- Born: Roland Aloysius Madden May 8, 1938 (age 88) Chicago, Illinois, United States
- Education: Loyola University Chicago; University of Chicago; Colorado State University;
- Awards: 1983 American Meteorological Society Editor's Award 2001 International Meetings in Statistical Climatology Achievement Award 2002 Jule G. Charney AwardJule G. Charney Award 2010 Colorado State University Outstanding Alumni Award
- Scientific career
- Fields: Meteorology
- Workplaces: National Center for Atmospheric Research (NCAR), 1967–2002
- Thesis: (1978)
- Doctoral advisor: Bernhard Haurwitz

= Roland Madden =

American meteorologist

Roland Aloysius Madden, an American meteorologist, was a staff scientist at the National Center for Atmospheric Research (NCAR) from 1967 to 2002. His research centers on diagnostic studies of the atmosphere. Madden is a fellow of the American Meteorological Society (AMS) and a recipient of the 2002 Jule G. Charney Award of the AMS.

== Biography ==
Madden was born on May 8, 1938, in Chicago, Illinois. He grew up in Edison Park in northwest Chicago and attended St. Juliana’s Grammar School and Fenwick High School
He received his Bachelor of Science degree in physics from Loyola University Chicago in 1961.
  That same year, he joined the United States Air Force where he served for four years as Duty Forecaster at Patrick Air Force Base and Assistant Staff Meteorologist at Cape Canaveral. He received his master’s and doctoral degrees in meteorology from the University of Chicago in 1967 and Colorado State University in 1978 respectively. In 1967, he was appointed staff scientist at the National Center for Atmospheric Research in Boulder Colorado where he worked for 35 years, most recently as a member of the Climate Analysis Section in the Climate and Global Dynamics Division. Madden spent periods of time as an invited scientist at a variety of institutions, including the Scripps Institute of Oceanography, Free University of Berlin, Naval Postgraduate School, Stockholm University, Max Planck Institute for Meteorology, the New Zealand National Institute of Water and Atmospheric Research, and Monash University in Melbourne, Australia. Madden retired from NCAR in 2002. He was married to Mary Agnes (née Ruh) Madden (1939–2019) for fifty-seven years, and the couple has four children.

== Career highlights ==
Over the course of his career, Madden authored over 100 research publications, technical reports, and proceedings. He is perhaps best known for his discovery in 1971 with Paul Julian of the Madden–Julian oscillation (MJO) and the comprehensive description of the phenomenon in 1972. The MJO is an eastward moving atmospheric disturbance that traverses the planet in the tropics with a period of 30–60 days, on average. The MJO is the main intra-seasonal fluctuation explaining weather in the tropics, and it continues to be studied broadly.

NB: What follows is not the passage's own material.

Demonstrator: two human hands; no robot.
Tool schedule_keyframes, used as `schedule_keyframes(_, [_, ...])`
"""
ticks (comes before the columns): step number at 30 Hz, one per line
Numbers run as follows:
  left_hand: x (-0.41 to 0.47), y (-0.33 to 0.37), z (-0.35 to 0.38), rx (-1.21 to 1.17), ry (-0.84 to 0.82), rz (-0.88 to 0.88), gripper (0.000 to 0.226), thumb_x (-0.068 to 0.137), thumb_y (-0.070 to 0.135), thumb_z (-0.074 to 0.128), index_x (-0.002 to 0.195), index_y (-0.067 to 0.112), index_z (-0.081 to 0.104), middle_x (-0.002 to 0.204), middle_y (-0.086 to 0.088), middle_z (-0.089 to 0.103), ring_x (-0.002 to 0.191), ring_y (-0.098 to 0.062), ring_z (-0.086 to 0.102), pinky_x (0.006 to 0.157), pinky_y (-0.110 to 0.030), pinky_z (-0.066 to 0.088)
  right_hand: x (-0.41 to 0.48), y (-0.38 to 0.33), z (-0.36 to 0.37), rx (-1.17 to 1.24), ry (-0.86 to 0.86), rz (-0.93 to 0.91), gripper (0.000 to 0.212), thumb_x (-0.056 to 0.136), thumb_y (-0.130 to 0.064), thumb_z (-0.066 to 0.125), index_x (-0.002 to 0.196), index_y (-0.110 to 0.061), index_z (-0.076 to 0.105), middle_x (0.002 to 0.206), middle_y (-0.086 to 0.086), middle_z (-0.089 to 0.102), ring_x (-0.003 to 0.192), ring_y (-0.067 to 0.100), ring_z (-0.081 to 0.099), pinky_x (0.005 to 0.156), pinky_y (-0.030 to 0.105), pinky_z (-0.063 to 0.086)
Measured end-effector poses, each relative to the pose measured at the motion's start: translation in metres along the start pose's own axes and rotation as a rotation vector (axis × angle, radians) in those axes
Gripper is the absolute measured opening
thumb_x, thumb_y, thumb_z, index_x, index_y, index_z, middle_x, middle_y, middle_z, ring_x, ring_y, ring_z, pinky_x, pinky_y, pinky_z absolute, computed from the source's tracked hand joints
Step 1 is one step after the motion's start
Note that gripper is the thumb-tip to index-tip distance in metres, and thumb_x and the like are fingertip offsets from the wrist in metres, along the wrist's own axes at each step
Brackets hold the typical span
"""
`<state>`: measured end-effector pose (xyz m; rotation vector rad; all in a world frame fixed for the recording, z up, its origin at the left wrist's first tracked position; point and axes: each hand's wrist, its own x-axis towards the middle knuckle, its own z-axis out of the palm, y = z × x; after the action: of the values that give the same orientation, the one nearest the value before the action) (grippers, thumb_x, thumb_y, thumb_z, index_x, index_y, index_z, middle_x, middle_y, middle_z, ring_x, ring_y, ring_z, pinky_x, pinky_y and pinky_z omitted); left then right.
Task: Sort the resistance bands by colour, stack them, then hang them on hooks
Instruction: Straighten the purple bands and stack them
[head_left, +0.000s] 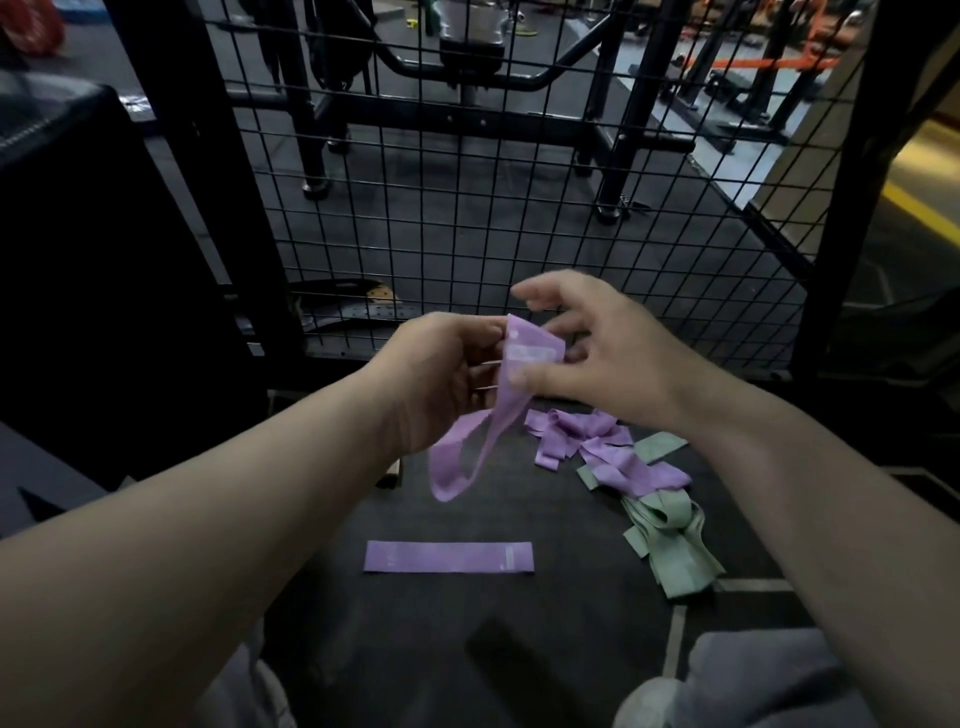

Selected areas of important contributions (and related publications) in addition to the MJO include:
- The first estimates of the composition of cloud clusters in the Global Atmospheric Research Program (GARP) Atlantic Tropical Experiment (GATE) area;
- The introduction of an analysis of variance approach to estimate the potential long-range predictability of pressure, temperature, and precipitation;
- The first estimates of the time of emergence of warming due to increased atmospheric carbon dioxide;
- The first estimates relating MJO tropical wind stress and the rotation of the earth;
- The first quantitative measures of the effects of imperfect spatial and temporal sampling on estimates of the global mean temperature; and
- The first comprehensive quantitative estimates of the effect of aliasing.

Madden continues to work and publish as an NCAR Senior Scientist Emeritus. His most recent publication presents new evidence of the Rossby-Haurwitz waves and appeared in 2019.